Robert Saulters the former Grand Master of the Orange Order (Paul Faith/PA)

PA

Robert Saulters the former Grand Master of the Orange Order (Paul Faith/PA)

Mr Powell’s letter to NIO official Ken Lindsay outlined the conversation between Mr Blair and Mr Saulters. It has been released by the Public Records Office of Northern Ireland.

“The Prime Minister spoke this afternoon with Robbie Saulters of the Orange Order, who was meeting with other senior officials of the Orange Order and (Ulster Unionist First Minister) David Trimble,” Mr Powell wrote.

“The Prime Minister said it was essential for the Orange Order to call on the Portadown District to leave the hill at Drumcree.

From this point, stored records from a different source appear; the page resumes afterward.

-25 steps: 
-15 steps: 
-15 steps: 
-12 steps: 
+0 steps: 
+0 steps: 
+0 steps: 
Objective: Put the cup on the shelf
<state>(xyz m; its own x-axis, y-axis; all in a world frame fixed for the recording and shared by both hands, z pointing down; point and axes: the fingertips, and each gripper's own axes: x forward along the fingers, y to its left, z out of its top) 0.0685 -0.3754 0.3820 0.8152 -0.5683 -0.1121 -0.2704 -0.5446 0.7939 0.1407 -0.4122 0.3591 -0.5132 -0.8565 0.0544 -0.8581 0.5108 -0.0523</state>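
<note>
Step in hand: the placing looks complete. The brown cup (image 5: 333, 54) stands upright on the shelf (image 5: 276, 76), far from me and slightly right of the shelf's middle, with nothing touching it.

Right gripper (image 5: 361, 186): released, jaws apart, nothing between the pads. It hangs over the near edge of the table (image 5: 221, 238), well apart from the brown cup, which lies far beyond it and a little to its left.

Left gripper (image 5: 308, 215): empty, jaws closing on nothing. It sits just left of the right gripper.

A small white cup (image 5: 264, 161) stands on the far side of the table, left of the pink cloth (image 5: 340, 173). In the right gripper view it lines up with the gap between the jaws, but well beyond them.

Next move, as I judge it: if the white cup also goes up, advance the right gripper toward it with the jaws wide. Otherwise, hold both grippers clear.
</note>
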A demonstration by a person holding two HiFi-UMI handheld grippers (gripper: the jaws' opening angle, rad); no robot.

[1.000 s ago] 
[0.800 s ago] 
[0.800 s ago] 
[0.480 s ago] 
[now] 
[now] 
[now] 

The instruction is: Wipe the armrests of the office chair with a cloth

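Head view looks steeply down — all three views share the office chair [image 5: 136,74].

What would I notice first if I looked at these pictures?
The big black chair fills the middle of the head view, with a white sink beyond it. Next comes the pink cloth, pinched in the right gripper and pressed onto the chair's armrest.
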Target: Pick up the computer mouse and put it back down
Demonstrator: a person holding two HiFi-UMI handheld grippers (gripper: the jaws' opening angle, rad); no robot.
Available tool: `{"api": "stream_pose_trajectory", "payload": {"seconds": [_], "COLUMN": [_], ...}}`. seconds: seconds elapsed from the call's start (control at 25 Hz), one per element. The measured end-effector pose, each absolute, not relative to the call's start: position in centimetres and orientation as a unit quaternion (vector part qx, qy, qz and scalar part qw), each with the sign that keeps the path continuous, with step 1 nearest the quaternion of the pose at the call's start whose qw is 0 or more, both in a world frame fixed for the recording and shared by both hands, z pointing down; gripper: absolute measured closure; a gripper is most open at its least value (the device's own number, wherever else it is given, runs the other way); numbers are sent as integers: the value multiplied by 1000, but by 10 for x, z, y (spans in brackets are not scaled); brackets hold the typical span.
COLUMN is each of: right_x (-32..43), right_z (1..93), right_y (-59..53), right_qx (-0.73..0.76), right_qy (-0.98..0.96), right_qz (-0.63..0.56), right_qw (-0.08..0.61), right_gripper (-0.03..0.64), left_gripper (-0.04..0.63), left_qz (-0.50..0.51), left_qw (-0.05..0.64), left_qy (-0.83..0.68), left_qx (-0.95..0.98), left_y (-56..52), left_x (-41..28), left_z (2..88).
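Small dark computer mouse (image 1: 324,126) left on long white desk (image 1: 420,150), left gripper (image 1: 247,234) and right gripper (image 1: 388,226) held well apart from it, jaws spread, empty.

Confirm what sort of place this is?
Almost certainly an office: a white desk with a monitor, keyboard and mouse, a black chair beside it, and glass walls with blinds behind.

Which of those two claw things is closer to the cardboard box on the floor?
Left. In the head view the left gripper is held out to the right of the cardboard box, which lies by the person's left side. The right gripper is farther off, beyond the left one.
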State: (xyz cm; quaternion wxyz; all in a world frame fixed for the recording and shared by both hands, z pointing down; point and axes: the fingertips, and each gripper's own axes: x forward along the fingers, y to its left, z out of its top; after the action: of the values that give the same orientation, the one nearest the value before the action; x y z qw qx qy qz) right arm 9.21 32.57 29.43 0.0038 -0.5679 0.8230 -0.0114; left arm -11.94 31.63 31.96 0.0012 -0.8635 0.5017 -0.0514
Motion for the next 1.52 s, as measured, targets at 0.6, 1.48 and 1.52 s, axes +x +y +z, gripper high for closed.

“If that happened we could carry on with the dialogue to find a solution both for this year and for future years. It would be easier to resolve the problem if the men left the hill. We could not of course give a guarantee that we will be successful in securing a march this year.”

Mr Powell continued: “Robbie Saulters said the Orange Order would like a guarantee of a march this year. The date of 21 September had been mentioned. They were worried the dialogue would just drag on forever. The Prime Minister said that to be blunt it was essential they come off the hill today.

“If the Orange Order leaders did not call for this it would reflect very badly on the whole Orange Order. Feelings in other parts of the community were very high. He could not give a guarantee that the march would go down. This was not within his gift. But he could promise to resume the talks to find a way of agreeing on a march this year and on marches in future years.

“Saulters then asked if the Prime Minister could abolish the Parades Commission. The Prime Minister said this was not possible either. We would work to avoid the problems we had encountered this year but we could not suddenly announce the abolition of the Parades Commission in the aftermath of this awful tragedy.

“Saulters concluded by saying that he and other members of the Grand Lodge would go to Drumcree to persuade the men to get off the hill. He was not convinced that they would be successful but they would try.”

Orangemen and loyalists remained at Drumcree on the Twelfth but their numbers started to dwindle in the days after that. The Orangemen have not been permitted to parade down Garvaghy Road from 1998 onward.